=== Problem requirements ===
Go through the material below line by line and count those containing "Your". Write the count and nothing more.

=== Dataset records ===
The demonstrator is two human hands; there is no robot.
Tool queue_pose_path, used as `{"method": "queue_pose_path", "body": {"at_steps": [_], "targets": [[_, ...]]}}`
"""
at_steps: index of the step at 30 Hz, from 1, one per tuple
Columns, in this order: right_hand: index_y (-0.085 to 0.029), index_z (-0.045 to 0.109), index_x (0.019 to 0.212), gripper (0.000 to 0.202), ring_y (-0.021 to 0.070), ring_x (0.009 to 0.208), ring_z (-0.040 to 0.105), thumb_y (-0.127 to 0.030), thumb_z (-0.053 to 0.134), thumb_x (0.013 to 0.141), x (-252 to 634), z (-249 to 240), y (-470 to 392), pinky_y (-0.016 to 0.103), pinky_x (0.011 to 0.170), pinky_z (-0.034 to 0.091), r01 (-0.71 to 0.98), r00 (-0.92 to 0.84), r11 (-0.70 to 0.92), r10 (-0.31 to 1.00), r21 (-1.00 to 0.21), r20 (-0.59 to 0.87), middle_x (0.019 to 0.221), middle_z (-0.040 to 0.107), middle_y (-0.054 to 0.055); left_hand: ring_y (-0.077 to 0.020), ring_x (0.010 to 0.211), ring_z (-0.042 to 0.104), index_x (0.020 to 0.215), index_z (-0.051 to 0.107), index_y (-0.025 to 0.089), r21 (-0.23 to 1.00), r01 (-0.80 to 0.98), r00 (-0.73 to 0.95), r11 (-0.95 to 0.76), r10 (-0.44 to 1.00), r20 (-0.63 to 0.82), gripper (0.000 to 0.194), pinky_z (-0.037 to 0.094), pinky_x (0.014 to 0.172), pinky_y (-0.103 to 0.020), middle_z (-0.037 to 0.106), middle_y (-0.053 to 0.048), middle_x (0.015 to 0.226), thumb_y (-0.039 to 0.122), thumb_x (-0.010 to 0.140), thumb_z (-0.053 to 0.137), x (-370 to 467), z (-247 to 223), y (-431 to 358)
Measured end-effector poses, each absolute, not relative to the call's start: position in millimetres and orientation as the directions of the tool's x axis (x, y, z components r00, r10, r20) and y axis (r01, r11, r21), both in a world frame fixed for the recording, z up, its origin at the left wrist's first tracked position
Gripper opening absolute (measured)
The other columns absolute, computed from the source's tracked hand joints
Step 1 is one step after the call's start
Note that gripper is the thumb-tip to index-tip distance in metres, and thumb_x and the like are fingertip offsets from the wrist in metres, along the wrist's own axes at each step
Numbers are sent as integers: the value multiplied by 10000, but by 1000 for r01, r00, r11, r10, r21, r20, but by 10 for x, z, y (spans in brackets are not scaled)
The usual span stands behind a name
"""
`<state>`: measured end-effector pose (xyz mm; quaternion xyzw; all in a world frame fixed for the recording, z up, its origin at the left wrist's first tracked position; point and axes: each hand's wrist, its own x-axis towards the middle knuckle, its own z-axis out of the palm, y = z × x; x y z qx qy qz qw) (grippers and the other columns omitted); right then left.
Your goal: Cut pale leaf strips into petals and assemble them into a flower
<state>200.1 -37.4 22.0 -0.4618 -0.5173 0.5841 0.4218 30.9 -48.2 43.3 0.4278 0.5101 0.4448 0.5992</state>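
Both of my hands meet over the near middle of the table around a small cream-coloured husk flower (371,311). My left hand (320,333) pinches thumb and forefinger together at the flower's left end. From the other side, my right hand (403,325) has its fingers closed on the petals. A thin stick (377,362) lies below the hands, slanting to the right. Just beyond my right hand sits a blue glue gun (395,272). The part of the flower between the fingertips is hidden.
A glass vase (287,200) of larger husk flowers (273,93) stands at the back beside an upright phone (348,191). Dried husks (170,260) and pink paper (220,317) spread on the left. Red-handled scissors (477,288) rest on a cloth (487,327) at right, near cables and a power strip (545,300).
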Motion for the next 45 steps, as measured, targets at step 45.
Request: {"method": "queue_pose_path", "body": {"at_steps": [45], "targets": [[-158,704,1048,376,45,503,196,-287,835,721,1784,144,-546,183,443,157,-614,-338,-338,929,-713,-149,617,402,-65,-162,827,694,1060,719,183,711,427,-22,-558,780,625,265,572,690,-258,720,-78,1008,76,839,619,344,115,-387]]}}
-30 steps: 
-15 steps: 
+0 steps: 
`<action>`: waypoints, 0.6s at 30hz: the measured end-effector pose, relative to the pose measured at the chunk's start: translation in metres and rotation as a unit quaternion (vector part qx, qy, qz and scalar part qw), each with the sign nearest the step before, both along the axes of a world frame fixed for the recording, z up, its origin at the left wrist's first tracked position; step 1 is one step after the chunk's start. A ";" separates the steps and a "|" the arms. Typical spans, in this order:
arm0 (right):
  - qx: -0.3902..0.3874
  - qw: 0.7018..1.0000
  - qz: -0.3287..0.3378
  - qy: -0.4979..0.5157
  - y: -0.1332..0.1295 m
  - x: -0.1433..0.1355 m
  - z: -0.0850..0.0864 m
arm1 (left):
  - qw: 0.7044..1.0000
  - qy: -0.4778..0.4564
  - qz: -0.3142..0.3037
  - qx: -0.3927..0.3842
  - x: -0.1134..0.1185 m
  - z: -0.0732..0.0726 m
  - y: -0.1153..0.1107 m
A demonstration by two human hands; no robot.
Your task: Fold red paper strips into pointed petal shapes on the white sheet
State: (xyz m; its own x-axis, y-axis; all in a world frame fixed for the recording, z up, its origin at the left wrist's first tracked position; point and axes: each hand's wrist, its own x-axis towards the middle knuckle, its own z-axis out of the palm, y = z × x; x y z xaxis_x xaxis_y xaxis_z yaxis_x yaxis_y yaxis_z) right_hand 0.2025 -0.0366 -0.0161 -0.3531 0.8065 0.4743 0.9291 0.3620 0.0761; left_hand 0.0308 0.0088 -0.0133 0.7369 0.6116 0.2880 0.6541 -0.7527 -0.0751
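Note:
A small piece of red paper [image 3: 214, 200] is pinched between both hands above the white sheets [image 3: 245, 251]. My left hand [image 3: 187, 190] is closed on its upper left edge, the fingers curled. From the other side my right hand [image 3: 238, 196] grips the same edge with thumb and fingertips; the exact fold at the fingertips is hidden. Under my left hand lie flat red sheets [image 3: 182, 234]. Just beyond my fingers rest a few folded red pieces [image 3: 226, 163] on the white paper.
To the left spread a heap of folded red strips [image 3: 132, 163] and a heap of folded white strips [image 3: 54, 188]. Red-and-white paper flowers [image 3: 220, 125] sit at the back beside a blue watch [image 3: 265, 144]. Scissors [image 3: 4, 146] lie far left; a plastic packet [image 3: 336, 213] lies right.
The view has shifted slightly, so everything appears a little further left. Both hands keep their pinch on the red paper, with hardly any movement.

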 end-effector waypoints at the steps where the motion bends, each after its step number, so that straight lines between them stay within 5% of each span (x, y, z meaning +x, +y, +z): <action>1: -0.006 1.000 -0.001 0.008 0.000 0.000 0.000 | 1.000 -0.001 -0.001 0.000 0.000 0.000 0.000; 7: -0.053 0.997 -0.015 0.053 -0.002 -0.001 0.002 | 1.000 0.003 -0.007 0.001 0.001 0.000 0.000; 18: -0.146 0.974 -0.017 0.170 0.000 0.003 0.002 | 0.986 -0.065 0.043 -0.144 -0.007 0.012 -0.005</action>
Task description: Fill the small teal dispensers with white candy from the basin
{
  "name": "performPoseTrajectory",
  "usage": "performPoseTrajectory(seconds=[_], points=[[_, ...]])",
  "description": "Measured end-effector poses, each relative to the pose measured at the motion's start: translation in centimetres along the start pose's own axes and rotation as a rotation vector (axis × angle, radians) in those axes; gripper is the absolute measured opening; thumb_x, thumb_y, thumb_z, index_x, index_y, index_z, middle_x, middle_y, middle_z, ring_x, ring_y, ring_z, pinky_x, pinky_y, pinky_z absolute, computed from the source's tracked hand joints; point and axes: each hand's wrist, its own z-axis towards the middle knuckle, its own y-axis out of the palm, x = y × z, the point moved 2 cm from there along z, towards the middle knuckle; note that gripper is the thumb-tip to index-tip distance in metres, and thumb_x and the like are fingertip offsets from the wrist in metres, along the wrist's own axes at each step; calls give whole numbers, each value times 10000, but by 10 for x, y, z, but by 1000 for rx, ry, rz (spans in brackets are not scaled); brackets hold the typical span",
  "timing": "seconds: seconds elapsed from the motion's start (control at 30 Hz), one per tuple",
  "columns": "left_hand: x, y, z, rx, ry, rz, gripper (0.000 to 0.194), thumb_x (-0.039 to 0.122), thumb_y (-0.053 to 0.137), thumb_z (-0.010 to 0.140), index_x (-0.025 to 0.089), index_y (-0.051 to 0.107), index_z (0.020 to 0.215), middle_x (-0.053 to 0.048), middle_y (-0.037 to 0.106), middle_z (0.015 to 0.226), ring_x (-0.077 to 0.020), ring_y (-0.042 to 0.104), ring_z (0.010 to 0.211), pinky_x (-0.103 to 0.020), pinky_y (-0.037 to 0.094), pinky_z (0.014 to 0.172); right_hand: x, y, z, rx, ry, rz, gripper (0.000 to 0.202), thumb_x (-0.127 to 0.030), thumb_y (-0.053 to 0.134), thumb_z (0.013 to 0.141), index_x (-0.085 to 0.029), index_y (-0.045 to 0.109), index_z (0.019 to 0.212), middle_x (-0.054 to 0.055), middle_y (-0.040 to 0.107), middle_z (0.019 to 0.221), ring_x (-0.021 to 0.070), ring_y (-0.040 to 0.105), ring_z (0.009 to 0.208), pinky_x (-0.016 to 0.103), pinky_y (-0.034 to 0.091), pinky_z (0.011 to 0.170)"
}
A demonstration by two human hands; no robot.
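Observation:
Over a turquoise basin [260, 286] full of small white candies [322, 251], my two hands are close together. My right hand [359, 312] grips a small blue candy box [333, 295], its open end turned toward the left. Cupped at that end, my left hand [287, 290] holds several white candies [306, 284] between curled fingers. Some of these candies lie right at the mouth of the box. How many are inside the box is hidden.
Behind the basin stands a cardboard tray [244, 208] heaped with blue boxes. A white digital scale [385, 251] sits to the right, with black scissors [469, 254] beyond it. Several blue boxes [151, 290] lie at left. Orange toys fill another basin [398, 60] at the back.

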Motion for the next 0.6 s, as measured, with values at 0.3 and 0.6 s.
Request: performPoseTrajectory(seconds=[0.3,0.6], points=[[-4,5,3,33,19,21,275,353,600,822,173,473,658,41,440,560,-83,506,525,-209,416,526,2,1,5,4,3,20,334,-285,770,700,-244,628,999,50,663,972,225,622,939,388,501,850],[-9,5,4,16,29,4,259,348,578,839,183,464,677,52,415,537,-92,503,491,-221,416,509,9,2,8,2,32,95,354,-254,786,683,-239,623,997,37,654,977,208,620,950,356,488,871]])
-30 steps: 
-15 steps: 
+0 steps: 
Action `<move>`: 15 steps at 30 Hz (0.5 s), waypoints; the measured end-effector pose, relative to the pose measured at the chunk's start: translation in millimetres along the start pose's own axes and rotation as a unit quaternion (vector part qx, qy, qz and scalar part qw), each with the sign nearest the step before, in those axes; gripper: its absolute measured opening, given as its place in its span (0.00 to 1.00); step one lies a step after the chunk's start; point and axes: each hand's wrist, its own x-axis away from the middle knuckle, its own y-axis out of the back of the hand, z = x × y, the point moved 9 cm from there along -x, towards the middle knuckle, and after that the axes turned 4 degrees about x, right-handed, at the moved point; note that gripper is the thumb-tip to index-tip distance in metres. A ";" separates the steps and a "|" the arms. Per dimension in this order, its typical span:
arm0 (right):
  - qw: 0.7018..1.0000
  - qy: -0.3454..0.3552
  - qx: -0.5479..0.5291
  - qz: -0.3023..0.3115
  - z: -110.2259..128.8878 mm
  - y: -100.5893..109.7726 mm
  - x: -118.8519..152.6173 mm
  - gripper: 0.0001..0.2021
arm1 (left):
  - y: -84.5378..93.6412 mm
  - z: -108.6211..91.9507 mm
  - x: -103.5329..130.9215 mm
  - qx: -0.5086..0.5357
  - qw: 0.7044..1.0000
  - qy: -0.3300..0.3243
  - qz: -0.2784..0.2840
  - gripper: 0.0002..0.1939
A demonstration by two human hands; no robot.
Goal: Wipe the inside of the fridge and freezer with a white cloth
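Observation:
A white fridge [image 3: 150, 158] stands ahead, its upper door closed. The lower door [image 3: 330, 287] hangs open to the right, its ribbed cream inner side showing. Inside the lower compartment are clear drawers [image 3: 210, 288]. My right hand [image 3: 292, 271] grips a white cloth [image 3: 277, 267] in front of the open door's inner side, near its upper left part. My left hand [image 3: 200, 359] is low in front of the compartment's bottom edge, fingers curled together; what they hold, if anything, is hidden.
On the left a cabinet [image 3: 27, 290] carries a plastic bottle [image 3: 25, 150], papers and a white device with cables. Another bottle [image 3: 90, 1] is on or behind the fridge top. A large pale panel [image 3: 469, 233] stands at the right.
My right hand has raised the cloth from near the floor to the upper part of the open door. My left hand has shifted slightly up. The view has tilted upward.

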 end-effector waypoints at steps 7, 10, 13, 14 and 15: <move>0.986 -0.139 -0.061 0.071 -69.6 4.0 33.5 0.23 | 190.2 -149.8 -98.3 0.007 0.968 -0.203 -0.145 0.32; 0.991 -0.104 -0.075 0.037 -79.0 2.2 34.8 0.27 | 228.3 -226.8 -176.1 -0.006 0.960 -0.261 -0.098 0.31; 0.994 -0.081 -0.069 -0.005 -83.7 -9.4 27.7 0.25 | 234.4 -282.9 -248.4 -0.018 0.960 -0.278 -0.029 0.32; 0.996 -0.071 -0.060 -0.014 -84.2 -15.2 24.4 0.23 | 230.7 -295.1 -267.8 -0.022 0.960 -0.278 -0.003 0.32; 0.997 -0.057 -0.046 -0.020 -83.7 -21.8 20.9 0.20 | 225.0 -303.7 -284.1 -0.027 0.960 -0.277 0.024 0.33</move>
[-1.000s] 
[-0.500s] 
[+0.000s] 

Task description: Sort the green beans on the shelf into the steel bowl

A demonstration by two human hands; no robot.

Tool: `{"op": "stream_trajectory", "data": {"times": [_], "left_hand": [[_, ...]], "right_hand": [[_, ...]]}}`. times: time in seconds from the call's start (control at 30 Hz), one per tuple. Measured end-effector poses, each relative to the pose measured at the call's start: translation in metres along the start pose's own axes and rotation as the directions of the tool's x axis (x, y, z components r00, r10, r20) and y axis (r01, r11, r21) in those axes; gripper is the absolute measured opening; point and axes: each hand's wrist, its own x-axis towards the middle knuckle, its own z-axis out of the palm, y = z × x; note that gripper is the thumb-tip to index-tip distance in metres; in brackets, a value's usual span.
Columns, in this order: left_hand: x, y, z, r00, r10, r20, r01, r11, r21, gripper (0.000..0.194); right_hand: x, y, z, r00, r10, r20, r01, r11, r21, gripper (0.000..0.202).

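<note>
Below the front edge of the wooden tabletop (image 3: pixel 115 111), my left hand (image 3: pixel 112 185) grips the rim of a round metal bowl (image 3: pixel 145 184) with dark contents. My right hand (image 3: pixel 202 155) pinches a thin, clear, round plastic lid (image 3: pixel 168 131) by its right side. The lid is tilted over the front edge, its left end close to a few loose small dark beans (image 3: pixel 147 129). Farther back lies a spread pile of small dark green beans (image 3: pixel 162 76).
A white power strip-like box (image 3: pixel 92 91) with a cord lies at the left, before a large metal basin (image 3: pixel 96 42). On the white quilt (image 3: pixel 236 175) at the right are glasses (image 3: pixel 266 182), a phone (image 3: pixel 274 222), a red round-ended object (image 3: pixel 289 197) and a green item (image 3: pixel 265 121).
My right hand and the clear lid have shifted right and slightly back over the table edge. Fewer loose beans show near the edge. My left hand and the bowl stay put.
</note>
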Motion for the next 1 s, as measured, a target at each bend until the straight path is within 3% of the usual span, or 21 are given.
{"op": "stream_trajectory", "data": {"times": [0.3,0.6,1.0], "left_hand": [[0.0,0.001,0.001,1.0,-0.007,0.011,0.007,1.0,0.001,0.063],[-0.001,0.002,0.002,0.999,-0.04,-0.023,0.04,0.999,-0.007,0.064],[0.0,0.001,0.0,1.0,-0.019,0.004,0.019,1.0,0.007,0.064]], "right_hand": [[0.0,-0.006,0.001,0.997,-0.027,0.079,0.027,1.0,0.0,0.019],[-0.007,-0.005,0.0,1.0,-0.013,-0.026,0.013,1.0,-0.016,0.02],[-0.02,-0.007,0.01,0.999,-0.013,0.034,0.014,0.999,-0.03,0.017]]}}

=== Finished task ===
2